Prof Peter Albers speaks to ecancer at the 2020 ASCO GU meeting in San Francisco about the management of patients with advanced seminoma.

He highlights two main studies that were presented at this year's meeting which focus on tailoring treatments for these patients and reclassifying their disease.

 

Management of patients with advanced seminoma

Prof Peter Albers - Düsseldorf University, Düsseldorf, Germany

The session today at ASCO is about metastatic seminoma, advanced seminoma patients. This is a special kind of testes cancer where two interesting abstracts are presented that try to tailor treatment and actually to reclassify those patients in order to sort out those that might not be treated as heavily as we used to in the past. So the first abstract is on the reclassification. There was a system twenty years ago published that distributed metastatic germ cell cancer patients into three prognostic groups and today we’re going to here have a presentation on seminoma patients. They’re reclassified – instead of 660 from twenty years ago, now they have 2,400 seminoma patients reclassified and the bottom line is that they actually find the same risk profile which was reported twenty years ago so no major change. But obviously if you would say the positive we didn’t do anything wrong in the last twenty years and we can now move on forward in more tailoring treatment to those guys. The unfavourable group is very small and most of the seminoma patients are good risk patients that have a 90% and more survival rate after proper treatment.

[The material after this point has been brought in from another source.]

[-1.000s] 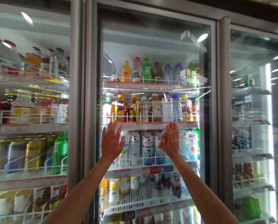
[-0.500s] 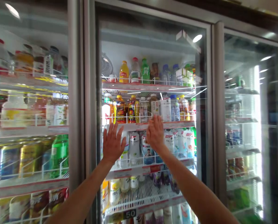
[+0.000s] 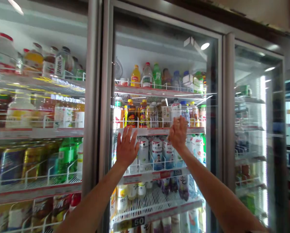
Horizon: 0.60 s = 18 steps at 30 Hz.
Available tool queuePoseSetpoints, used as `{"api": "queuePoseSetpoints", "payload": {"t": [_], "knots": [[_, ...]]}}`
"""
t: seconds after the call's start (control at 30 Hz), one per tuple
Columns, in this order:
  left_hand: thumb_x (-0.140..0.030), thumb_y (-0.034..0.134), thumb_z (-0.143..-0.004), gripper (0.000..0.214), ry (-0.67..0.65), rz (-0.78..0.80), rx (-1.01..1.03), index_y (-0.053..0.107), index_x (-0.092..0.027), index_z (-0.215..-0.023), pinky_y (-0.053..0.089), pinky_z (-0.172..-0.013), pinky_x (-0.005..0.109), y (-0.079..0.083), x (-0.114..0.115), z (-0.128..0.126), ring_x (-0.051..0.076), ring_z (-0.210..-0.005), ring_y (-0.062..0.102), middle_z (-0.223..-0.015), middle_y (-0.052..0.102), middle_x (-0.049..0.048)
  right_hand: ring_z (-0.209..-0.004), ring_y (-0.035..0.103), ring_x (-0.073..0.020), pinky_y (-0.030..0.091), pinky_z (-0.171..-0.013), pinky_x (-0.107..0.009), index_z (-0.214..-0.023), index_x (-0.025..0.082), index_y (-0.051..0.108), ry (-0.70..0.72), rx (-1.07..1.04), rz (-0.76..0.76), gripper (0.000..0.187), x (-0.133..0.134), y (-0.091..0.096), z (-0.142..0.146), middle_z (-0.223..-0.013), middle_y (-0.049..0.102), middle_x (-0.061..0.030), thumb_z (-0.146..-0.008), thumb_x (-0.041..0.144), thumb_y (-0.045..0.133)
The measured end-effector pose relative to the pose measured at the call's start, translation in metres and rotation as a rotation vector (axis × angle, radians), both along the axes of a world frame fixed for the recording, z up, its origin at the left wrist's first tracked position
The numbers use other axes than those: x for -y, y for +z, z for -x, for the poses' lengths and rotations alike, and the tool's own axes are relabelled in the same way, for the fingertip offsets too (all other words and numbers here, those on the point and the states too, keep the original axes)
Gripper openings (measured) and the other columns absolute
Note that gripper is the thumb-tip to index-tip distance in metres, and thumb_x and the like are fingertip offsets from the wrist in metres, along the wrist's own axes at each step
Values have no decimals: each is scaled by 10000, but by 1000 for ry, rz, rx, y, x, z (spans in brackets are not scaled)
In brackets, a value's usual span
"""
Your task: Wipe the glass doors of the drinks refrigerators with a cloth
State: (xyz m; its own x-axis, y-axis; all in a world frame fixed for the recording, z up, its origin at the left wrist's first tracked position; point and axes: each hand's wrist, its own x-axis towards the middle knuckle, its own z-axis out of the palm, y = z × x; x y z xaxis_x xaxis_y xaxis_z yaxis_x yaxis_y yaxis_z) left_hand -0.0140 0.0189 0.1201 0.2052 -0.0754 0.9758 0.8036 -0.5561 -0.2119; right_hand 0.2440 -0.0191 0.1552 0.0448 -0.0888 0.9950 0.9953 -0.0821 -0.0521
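My left hand [image 3: 127,147] is raised with its palm toward the glass door [image 3: 164,45] of a drinks fridge, fingers spread and holding nothing. To its right, my right hand [image 3: 178,132] is also up at the glass, its fingers slightly bent and a little blurred, with no object visible in it. Whether either palm touches the glass I cannot tell. Behind the door, white-labelled bottles [image 3: 157,153] stand on the shelf by my hands. Dark bottles with yellow caps [image 3: 131,114] are on the shelf above.
Metal door frames [image 3: 93,97] part this door from a left fridge section with cans [image 3: 33,165] and green bottles [image 3: 67,158]. Another glass door [image 3: 250,71] is on the right. More bottles [image 3: 156,76] line the top shelf; a wire shelf [image 3: 156,204] lies lower down.
My right hand has moved right across the door, away from my left hand, its fingers more bent. The view has shifted, showing more of the left section. My left hand stays spread.
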Motion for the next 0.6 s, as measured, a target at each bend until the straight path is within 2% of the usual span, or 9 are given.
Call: {"api": "queuePoseSetpoints", "payload": {"t": [0.07, 0.13, 0.2, 0.27, 0.33, 0.4, 0.5, 0.6], "knots": [[-296, 458, -870, 447, -17, 17, -15, 444, -175, -1300, 120, -1136, 428, 0, -1, 3, 210, -1392, 156, -1419, 378, 125, -1386, 180, -204, 250, -1091, -464, -1306, 194, 443, 0, 112, 56, 440, -3, -6, 25, -1442, 332, -100, -891, 295, 336], [-306, 466, -864, 464, -37, 41, -49, 431, -200, -1314, 122, -1138, 414, 0, 0, 7, 206, -1389, 176, -1431, 364, 104, -1376, 212, -208, 213, -1099, -491, -1309, 210, 438, -33, 152, 75, 442, 0, -8, 27, -1434, 352, -91, -884, 299, 356], [-314, 475, -856, 474, -41, 57, -85, 428, -219, -1318, 131, -1139, 399, 1, 1, 13, 202, -1384, 198, -1437, 356, 90, -1359, 251, -239, 186, -1093, -530, -1307, 189, 441, -75, 109, 58, 455, 7, -7, 6, -1420, 372, -110, -877, 316, 364], [-314, 475, -855, 468, -24, 65, -104, 438, -213, -1310, 137, -1137, 400, 3, 4, 17, 207, -1378, 219, -1434, 362, 94, -1340, 278, -286, 187, -1076, -560, -1302, 147, 449, -95, 32, 16, 476, 14, -2, -27, -1405, 385, -144, -870, 332, 367], [-310, 468, -858, 462, -11, 62, -95, 438, -203, -1307, 134, -1136, 414, 10, 6, 18, 214, -1377, 222, -1432, 364, 102, -1320, 303, -320, 207, -1061, -568, -1307, 107, 441, -91, -33, -37, 496, 18, 4, -58, -1392, 389, -182, -872, 332, 356], [-310, 455, -864, 482, -8, 58, -54, 405, -198, -1330, 128, -1136, 429, 22, 6, 14, 221, -1385, 195, -1454, 322, 106, -1313, 309, -332, 237, -1054, -554, -1320, 73, 418, -69, -67, -85, 511, 16, 9, -74, -1385, 379, -218, -883, 323, 329], [-333, 437, -871, 536, -5, 70, 25, 336, -174, -1374, 116, -1135, 455, 46, 3, 2, 238, -1397, 137, -1488, 237, 119, -1340, 256, -323, 273, -1052, -536, -1338, 59, 379, -43, -69, -139, 518, 9, 15, -60, -1409, 326, -228, -891, 307, 296], [-354, 433, -871, 562, -4, 98, 74, 310, -174, -1389, 87, -1133, 489, 61, 0, -10, 258, -1400, 112, -1497, 210, 117, -1365, 223, -263, 291, -1068, -502, -1323, 155, 409, -12, 86, -47, 474, 2, 15, -25, -1443, 309, -127, -878, 299, 333]]}}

The second abstract is then actually following on this because if you now have 90% or more of patients surviving the disease then you should start thinking about reducing treatment. The French group performed a prospective trial where they used a radionuclide method, which is a PET scan, as a more or less biomarker for predicting what kind of treatment should follow after you have introduced this new imaging. So the classical treatment would be four cycles of etoposide or platinum or three cycles of platinum, etoposide and bleomycin and in this French trial they used the 4EP regimen as a standard. The new thing is after two cycles they stopped and performed an imaging procedure with FDG-PET and they saw that negative PET scan patients perhaps should stop treatment at two cycles and be followed only with one cycle of carboplatin. They compared it with the standard group that got four cycles if the signal was still positive and the recurrence rate actually was not much different. This is the first signal that perhaps in the future with larger trials we could stop treatment after two cycles of cisplatin.

The reason why it is so important to think about this treatment reduction is that we are treating very young patients. They are 20 years, 25 years old, and the Norwegian study group around Sophie Fosså has published data thirty years after cisplatinum treatment with a devastating development of secondary malignancies. So this is obviously due to treatment, cisplatinum or radiotherapy, and if you are able to reduce cisplatinum dosage then you may probably improve the situation to lower down the rate of secondary malignancies. So testes cancer patients are different from normal cancer patients because they are so young and they have a life expectancy which is comparable to a normal man without cancer. So it’s very, very interesting how much treatment do they really need in order to survive.